Это в первую очередь касается прав человека. Если Китай не сможет консенсусным путем решить свои внутриполитические проблемы с национальными меньшинствами, особенно с такими крупными, как уйгуры, и вообще с мусульманами в целом, или с тибетцами, или же как-то примириться с историческим прошлым, касающимся территориального разъединения этноса по идеологическим мотивам, — речь идет о Тайване, то как он сможет позиционировать себя в качестве глобального государства действительного мирового уровня? Позиционировать себя защитником справедливости развивающегося мира, к голосу которого должная прислушиваться мировая общественность?
Но в целом я смотрю оптимистически на процессы развития и мировой трансформации Китая. Конечно, этот период нахождения нового мирового баланса, связанного с подъемом Китая, — кстати, и не только Китая, но и других государств — Индии, России — сложен не только для мира и «старых» великих держав, но и для ищущих свое новое место в мировой системе.

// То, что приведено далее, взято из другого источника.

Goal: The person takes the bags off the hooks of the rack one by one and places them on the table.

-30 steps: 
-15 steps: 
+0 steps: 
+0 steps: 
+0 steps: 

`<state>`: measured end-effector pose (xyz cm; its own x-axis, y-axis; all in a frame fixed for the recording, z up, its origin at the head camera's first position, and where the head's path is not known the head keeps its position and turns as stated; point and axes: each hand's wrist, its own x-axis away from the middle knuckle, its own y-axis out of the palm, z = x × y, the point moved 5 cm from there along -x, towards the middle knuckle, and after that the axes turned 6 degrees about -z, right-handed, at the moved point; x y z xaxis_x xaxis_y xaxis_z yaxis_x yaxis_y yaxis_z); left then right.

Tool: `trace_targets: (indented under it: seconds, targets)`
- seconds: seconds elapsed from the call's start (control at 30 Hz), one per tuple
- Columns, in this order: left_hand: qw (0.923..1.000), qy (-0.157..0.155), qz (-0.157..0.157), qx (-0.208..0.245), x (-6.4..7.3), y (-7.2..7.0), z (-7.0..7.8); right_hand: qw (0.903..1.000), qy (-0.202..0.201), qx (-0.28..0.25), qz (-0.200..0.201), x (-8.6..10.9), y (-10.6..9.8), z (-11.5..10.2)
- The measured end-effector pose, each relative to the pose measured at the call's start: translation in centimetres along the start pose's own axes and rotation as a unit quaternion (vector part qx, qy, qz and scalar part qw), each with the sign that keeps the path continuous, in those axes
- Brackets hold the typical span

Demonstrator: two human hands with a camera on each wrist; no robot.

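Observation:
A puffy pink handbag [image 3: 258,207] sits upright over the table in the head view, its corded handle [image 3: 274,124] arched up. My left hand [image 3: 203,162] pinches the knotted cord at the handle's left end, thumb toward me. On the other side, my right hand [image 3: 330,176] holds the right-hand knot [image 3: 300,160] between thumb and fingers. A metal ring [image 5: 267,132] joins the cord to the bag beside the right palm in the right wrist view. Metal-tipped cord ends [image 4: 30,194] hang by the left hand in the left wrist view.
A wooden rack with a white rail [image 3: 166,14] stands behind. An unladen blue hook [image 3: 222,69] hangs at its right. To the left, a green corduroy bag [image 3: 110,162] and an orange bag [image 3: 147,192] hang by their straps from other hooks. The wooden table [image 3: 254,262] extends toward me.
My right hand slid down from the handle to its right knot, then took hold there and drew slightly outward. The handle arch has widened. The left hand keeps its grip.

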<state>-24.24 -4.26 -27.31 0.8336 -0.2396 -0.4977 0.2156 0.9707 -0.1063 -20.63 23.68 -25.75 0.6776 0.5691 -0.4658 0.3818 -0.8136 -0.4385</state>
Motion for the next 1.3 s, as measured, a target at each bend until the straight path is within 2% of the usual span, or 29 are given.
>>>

Вообще говоря, понятие мировой державы давно уже в процессе переосмысления, поскольку мир в целом становится более справедливым и более равноправным. Навязывание своей политики «большими ребятами» в условиях размывания их ответственности за поддержание мира и стабильности особенно негативно сказывается как раз на «малых державах». У них-то возможностей для благоприятного и суверенного развития гораздо меньше, чем у больших.
Мне хочется верить, что такие периоды пустых мобилизаций и бесплодных больших скачков, кампаний по уничтожению воробьев, отмены экзаменов и гонений на знания и опыт, призывов к другим, а не к себе, поднатужиться и помучиться ради будущего ни у нас, ни в Китае больше не повторятся. И тогда мы будем уверены в благоприятном и успешном развитии наших отношений.